On various old systems, e.g., HP-UX 9, sscanf requires that its input string be writable (though it doesn't actually change it). This can be a problem when using gcc since it normally puts constant strings in read-only memory (see Incompatibilities of GCC). Apparently in some cases even having format strings read-only can be a problem.
Posix specifies that strerror_r returns an int, but many systems (e.g., GNU C Library version 2.2.4) provide a different version returning a char *. AC_FUNC_STRERROR_R can detect which is in use (see Particular Functions).
AIX 4.3 provides a broken version which produces the following results:
          strnlen ("foobar", 0) = 0
          strnlen ("foobar", 1) = 3
          strnlen ("foobar", 2) = 2
          strnlen ("foobar", 3) = 1
          strnlen ("foobar", 4) = 0
          strnlen ("foobar", 5) = 6
          strnlen ("foobar", 6) = 6
          strnlen ("foobar", 7) = 6
          strnlen ("foobar", 8) = 6
          strnlen ("foobar", 9) = 6

_SC_PAGESIZE is standard, but some older systems (e.g., HP-UX 9) have _SC_PAGE_SIZE instead. This can be tested with #ifdef.

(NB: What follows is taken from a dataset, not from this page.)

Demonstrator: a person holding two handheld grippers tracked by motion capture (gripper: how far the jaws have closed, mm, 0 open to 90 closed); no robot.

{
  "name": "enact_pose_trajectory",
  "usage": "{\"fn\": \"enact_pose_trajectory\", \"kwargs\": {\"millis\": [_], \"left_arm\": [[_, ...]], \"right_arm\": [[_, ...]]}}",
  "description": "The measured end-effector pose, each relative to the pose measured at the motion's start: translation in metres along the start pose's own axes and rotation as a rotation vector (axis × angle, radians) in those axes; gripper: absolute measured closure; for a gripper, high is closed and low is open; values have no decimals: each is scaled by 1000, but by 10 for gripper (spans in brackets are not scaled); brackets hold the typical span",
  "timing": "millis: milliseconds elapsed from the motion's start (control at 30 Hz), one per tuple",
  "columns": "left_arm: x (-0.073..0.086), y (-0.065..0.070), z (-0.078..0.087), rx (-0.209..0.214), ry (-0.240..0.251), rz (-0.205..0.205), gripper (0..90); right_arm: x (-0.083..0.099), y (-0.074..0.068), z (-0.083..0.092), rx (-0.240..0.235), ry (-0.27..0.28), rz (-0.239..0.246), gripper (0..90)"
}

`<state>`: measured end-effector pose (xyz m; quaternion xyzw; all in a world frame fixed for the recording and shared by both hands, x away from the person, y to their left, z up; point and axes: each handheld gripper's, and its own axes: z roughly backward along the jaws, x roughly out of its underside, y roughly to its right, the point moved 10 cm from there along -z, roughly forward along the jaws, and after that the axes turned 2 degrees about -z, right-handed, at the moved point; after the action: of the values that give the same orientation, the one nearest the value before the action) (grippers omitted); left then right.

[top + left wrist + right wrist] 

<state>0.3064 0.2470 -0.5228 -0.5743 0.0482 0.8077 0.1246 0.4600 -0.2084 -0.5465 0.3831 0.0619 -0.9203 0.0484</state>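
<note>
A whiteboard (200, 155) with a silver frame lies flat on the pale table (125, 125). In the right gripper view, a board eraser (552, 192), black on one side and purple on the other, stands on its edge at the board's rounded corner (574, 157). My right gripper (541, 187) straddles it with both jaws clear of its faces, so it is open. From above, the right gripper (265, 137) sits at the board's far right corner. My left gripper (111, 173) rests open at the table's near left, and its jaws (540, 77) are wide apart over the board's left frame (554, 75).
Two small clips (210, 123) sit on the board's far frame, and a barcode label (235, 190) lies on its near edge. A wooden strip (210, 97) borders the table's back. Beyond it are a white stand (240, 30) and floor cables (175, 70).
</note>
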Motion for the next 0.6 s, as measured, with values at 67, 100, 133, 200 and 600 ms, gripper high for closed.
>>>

The Posix spec says that unlink causes the given file to be removed only after there are no more open file handles for it. Some non-Posix hosts have trouble with this requirement, though, and some DOS variants even corrupt the file system.
On MinGW, unsetenv is not available, but a variable ‘FOO’ can be removed with a call putenv ("FOO="), as described under putenv above.
The C99 standard provides va_copy for copying va_list variables. It may be available in older environments too, though possibly as __va_copy (e.g., gcc in strict pre-C99 mode). These can be tested with #ifdef. A fallback to memcpy (&dst, &src, sizeof (va_list)) gives maximum portability.
va_list is not necessarily just a pointer. It can be a struct (e.g., gcc on Alpha), which means NULL is not portable. Or it can be an array (e.g., gcc in some PowerPC configurations), which means as a function parameter it can be effectively call-by-reference and library routines might modify the value back in the caller (e.g., vsnprintf in the GNU C Library 2.1).
Signed >>
Normally the C >> right shift of a signed type replicates the high bit, giving a so-called “arithmetic” shift. But care should be taken since Standard C doesn't require that behavior. On those few processors without a native arithmetic shift (for instance Cray vector systems) zero bits may be shifted in, the same as a shift of an unsigned type.
Integer /
C divides signed integers by truncating their quotient toward zero, yielding the same result as Fortran. However, before C99 the standard allowed C implementations to take the floor or ceiling of the quotient in some cases. Hardly any implementations took advantage of this freedom, though, and it's probably not worth worrying about this issue nowadays.